A importância do sigilo médico
Assim como o Conselho Federal de Medicina (CFM), o Código Penal Brasileiro também ampara a paciente na questão do sigilo sobre o procedimento. Além de sigilo profissional, a LGPD também protege a mulher contra a exposição de dados sensíveis e resguarda o direito de acesso à saúde e segurança nos procedimentos e proteção contra casos de negligência médica.
Por força do dever de sigilo profissional e normas que impõem o dever de sigilo, cabe aos médicos atuarem dentro dos limites éticos e legais da profissão, respeitada a autonomia da paciente.
“Medicina é uma profissão a serviço da saúde do ser humano e da coletividade e será exercida sem discriminação de nenhuma natureza; o alvo de toda a atenção do médico é a saúde do ser humano, em benefício da qual deverá agir com o máximo de zelo e o melhor de sua capacidade profissional.”

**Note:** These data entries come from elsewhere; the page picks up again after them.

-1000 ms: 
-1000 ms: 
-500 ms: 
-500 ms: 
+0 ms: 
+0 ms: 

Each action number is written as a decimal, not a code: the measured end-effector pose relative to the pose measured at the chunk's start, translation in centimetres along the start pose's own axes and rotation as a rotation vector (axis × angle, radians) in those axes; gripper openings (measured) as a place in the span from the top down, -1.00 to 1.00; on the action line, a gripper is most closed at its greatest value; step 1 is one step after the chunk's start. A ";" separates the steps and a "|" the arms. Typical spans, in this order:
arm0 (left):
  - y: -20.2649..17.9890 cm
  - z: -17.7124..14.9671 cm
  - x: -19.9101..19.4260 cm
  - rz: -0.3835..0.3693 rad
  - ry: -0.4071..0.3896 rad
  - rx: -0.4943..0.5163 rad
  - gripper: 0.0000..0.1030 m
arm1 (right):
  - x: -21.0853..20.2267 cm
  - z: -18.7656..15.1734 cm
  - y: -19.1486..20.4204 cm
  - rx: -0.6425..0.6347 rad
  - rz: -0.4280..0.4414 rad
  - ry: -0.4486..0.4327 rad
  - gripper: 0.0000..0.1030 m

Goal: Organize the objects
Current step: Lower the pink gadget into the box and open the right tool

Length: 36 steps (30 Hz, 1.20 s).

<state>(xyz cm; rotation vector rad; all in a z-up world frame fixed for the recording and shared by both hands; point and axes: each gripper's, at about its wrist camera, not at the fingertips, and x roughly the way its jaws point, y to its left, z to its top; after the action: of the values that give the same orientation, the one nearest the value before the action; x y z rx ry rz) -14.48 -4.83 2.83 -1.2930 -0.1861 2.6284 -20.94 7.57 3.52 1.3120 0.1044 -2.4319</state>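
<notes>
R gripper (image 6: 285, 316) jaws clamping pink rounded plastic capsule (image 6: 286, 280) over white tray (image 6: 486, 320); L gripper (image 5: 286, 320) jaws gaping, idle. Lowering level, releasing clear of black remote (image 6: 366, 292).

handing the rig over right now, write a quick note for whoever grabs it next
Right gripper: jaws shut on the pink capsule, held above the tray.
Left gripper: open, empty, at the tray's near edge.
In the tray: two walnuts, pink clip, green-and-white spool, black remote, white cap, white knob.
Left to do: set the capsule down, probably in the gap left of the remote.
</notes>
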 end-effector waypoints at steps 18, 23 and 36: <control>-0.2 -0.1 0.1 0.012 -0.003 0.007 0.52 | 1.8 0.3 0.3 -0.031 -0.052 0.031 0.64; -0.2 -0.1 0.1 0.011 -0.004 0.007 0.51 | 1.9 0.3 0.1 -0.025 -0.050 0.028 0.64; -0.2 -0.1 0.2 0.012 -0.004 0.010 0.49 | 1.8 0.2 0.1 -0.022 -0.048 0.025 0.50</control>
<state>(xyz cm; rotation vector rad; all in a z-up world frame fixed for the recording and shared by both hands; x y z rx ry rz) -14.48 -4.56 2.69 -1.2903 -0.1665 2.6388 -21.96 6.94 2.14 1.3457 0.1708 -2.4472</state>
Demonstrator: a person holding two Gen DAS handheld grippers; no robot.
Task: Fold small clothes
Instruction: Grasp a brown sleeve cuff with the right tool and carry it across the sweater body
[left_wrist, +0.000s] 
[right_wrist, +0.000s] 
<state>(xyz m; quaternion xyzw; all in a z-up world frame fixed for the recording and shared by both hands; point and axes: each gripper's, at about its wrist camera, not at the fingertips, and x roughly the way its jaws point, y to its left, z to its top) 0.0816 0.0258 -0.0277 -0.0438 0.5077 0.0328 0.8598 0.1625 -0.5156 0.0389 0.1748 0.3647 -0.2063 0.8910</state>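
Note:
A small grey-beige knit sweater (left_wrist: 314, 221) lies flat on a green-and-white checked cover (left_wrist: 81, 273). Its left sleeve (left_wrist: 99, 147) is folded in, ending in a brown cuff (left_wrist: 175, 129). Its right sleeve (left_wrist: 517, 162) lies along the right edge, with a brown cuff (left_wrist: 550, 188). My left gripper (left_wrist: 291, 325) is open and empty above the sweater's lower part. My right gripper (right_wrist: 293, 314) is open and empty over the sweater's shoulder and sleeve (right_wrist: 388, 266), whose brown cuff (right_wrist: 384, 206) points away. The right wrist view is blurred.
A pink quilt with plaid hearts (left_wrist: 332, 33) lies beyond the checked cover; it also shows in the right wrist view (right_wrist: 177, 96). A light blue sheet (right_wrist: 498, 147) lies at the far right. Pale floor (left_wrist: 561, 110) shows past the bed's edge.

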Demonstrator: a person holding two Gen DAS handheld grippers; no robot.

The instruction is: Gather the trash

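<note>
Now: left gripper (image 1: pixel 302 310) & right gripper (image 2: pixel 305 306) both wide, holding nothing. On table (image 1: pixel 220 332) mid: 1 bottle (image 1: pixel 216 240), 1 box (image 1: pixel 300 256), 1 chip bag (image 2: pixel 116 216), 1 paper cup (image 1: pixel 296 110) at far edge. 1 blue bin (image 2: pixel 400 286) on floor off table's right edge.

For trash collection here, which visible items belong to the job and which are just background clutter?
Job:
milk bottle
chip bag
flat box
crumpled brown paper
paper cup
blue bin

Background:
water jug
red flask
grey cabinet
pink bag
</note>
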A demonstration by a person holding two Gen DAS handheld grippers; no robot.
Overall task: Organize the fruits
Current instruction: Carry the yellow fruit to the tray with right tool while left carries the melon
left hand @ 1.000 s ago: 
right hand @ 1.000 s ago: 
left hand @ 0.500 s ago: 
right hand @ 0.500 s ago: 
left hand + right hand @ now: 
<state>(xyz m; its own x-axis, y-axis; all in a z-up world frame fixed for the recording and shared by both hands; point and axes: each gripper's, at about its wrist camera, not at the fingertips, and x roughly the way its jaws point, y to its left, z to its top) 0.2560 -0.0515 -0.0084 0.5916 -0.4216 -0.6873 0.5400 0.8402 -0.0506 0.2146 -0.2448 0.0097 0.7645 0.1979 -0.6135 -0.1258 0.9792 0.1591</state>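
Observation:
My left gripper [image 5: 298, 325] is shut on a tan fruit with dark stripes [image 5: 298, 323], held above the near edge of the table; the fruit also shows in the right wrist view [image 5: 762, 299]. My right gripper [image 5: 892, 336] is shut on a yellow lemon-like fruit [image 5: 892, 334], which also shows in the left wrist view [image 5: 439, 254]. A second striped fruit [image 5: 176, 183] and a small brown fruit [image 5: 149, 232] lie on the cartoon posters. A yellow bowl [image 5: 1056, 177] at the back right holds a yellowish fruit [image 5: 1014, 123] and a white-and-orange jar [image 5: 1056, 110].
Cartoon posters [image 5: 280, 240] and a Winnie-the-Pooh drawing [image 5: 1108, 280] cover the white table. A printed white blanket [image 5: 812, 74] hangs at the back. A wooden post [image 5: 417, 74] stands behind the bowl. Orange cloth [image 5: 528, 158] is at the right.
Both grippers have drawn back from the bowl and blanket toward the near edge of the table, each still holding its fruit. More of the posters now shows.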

Fonte: Capítulo I dos Princípios Fundamentais da Medicina, inc. I e II, no Código de Ética Médica
Recusa na realização do ato médico
Importante ressaltar que é direito do médico recusar-se a realizar atos que sejam contrários aos ditames da sua consciência, mesmo que sejam atos autorizados por lei. Ainda, é direito do profissional ter condições dignas do exercício da profissão, podendo ele recusar-se a realizar o procedimento, caso verifique se há risco à sua saúde ou da paciente.
Porém, o profissional deve ter atenção ao negar o procedimento. Sua recusa não pode trazer prejuízo à saúde ou risco de vida da paciente por sua ação ou omissão.
Segundo dados do Sistema Único de Saúde (SUS), 40% das mulheres que fizeram um aborto autorizado por lei no Brasil, entre janeiro de 2021 e fevereiro de 2022, realizaram o procedimento fora do município onde moravam.
Os motivos do deslocamento são diversos, mas o fato é que muitas mulheres têm dificuldades em ter acesso ao direito ao aborto seguro e legal. Em alguns casos, por entraves dos próprios profissionais e serviços médicos que se sentem despreparados ou desconhecem as normas, temendo ficarem vulneráveis à sanções éticas e penais, ou ainda associam a prática a questões sociais.
De acordo com levantamento feito pela Organização Mundial de Saúde (OMS), 73,3 milhões de abortos seguros e inseguros foram realizados anualmente entre 2015 e 2019. Na América Latina, 3 em cada 4 abortos são feitos de forma insegura.
No Brasil, o aborto inseguro segue como uma das principais causas de morte materna, quando acontecem por problemas ligados à gravidez ou são agravados por ela. Essas causas normalmente acontecem durante o período de gestação ou até 42 dias depois do parto.
A melhor proteção para o profissional de medicina é o conhecimento. Não apenas relacionado à ciência médica, mas também sobre seus deveres e direitos, essenciais para o exercício ético do seu trabalho. Por isso, busque orientação adequada e especializada para se precaver e, caso seja necessário, se defender.